Search the entries for the word "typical". Copy each line in which it is found.

········

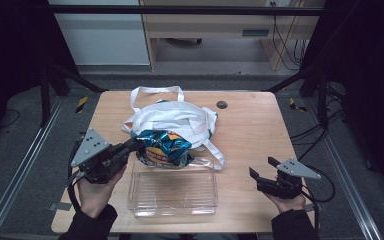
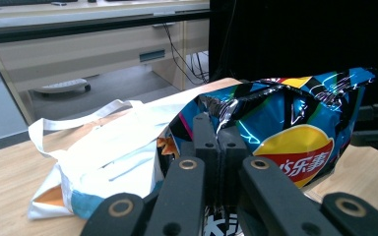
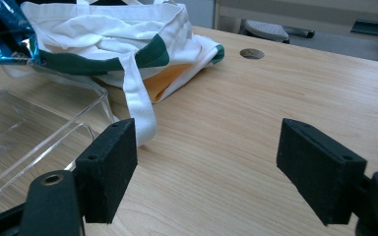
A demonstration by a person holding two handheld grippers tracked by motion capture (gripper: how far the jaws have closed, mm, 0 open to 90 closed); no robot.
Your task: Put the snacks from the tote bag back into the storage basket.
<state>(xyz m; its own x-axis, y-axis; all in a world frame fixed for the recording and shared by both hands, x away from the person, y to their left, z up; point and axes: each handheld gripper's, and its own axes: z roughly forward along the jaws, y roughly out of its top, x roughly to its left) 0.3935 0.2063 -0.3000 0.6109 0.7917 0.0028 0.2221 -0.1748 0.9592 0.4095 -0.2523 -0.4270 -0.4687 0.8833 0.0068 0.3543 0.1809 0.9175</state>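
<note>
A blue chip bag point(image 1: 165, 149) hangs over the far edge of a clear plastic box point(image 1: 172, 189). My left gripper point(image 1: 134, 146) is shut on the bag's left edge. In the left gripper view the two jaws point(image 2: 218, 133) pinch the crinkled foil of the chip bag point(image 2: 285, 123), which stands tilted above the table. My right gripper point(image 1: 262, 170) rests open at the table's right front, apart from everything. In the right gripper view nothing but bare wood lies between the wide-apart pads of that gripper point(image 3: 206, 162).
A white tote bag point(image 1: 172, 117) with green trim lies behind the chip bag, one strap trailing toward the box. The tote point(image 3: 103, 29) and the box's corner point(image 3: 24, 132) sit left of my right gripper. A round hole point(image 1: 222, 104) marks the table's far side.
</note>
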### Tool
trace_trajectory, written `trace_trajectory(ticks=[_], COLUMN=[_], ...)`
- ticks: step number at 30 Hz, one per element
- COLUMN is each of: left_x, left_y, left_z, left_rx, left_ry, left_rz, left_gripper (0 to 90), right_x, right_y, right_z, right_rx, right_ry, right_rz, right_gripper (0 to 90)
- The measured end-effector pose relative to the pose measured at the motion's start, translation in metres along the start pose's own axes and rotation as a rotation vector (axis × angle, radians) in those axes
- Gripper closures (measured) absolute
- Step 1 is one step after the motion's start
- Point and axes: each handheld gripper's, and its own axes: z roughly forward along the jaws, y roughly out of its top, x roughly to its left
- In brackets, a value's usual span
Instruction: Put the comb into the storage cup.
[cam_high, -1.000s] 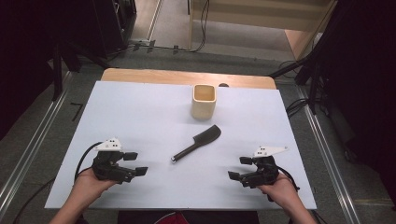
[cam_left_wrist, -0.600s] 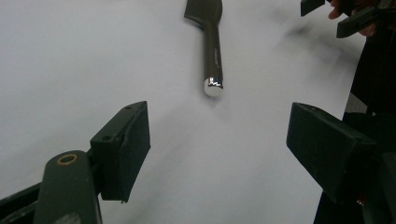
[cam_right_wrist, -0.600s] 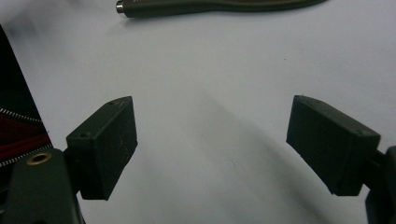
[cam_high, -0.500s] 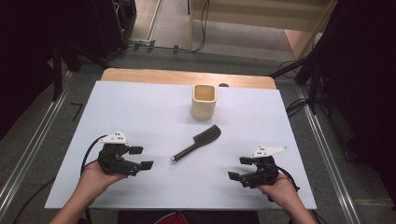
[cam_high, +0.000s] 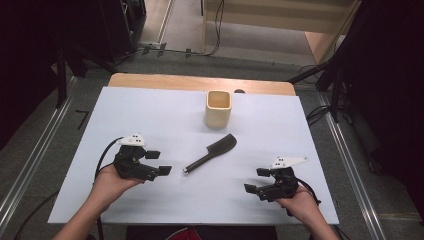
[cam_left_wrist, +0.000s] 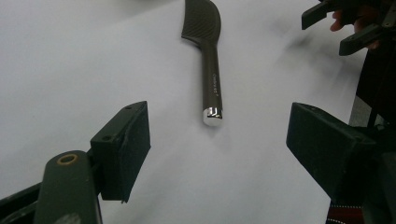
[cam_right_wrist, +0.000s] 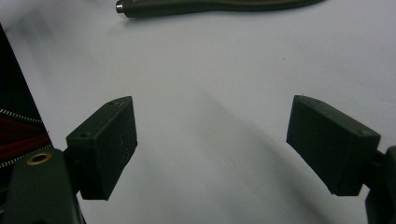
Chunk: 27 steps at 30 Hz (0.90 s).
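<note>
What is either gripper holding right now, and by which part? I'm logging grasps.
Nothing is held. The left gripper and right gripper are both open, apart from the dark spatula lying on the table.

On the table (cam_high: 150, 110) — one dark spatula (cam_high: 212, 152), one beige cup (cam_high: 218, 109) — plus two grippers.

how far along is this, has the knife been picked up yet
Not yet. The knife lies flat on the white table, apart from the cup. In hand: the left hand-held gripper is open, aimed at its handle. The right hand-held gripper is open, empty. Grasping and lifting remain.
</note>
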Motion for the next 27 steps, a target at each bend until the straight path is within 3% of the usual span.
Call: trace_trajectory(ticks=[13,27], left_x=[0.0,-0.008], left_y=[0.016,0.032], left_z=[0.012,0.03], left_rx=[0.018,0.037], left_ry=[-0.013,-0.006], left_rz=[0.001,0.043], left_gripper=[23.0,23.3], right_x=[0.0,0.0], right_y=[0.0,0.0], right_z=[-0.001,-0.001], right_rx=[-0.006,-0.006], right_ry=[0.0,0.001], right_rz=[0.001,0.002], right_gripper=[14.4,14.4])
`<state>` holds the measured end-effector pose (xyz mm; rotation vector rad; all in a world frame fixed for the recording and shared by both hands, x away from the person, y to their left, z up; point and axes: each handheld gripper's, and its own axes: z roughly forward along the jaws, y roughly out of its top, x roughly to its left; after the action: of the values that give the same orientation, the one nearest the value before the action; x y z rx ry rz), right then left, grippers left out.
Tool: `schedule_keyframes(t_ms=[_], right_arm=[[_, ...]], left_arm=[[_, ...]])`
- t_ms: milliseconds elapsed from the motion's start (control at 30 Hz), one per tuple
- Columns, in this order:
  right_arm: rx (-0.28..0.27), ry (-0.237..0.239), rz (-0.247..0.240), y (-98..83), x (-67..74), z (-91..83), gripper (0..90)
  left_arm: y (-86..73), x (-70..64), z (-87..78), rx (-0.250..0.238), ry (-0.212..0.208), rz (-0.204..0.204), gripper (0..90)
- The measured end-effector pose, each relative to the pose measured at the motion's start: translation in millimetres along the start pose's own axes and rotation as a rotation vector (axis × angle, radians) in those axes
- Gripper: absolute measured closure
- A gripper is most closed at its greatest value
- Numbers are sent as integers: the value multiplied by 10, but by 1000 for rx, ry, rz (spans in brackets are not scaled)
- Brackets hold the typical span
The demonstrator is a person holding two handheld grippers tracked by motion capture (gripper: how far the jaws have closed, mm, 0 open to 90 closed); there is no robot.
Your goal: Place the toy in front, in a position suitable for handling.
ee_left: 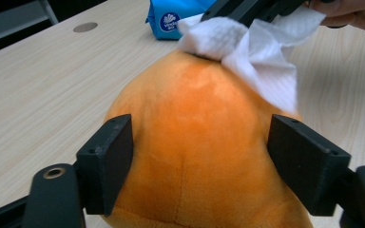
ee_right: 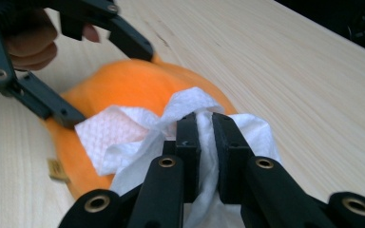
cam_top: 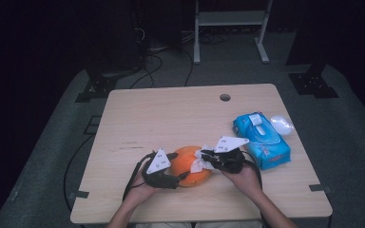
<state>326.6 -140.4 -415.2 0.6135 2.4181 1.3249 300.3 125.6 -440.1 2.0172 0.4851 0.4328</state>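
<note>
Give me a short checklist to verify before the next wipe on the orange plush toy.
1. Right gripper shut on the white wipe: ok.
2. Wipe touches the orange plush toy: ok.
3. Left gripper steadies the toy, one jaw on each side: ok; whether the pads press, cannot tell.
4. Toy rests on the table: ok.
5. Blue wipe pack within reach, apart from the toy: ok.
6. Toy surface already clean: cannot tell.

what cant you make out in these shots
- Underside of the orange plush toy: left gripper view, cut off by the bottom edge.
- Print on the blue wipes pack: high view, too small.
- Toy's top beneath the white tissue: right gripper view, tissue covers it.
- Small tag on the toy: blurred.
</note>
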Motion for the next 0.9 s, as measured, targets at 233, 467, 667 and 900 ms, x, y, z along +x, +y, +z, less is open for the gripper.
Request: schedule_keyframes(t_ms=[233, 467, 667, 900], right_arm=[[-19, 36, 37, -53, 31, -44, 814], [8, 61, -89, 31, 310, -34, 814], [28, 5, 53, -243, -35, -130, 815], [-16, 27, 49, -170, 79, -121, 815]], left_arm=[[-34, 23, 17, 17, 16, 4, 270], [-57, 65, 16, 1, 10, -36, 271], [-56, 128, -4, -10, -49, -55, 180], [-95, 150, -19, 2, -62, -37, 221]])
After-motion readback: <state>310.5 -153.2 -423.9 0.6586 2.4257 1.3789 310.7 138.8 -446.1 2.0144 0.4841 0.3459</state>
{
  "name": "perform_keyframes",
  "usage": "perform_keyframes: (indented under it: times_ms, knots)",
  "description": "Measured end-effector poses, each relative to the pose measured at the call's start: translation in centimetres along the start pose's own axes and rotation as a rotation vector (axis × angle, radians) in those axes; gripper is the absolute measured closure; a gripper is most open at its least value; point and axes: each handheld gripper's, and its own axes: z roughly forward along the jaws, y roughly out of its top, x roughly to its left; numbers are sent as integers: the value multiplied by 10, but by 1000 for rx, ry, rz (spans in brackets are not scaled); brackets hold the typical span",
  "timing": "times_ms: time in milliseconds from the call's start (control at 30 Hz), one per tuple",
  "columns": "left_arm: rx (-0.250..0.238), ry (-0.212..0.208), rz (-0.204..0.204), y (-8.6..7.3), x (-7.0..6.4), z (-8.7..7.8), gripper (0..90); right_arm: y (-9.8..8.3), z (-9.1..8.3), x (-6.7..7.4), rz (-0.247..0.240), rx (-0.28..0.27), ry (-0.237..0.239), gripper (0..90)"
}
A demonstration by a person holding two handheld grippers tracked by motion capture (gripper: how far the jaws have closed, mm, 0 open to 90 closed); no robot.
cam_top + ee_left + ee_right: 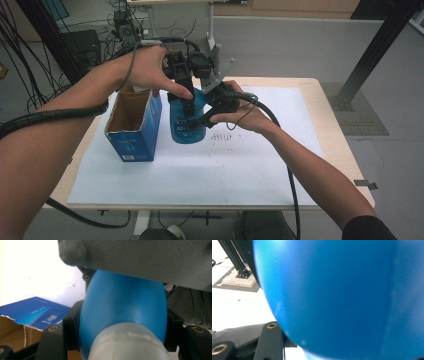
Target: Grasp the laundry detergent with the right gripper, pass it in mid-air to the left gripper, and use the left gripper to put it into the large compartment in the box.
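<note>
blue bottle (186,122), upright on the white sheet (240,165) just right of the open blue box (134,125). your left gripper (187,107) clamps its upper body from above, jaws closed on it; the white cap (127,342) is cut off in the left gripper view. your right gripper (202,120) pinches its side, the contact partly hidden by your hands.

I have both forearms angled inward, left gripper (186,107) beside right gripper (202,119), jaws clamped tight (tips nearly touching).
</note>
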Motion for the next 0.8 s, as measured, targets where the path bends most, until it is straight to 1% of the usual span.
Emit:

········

EXERCISE RESULT:
- Brackets hold the typical span
  "description": "Measured end-effector poses, each relative to the pose measured at the call's start: translation in centimetres along the start pose's own axes and rotation as a rotation vector (axis × angle, radians) in those axes; gripper is the absolute measured closure; a gripper is most open at its least value; point and axes: each handheld gripper's, and its own axes: z roughly forward along the jaws, y roughly out of its top, x roughly to its left; numbers are sent as integers: the value multiplied by 10, but by 1000 for rx, ry, rz (spans in brackets are not scaled); brackets hold the typical span",

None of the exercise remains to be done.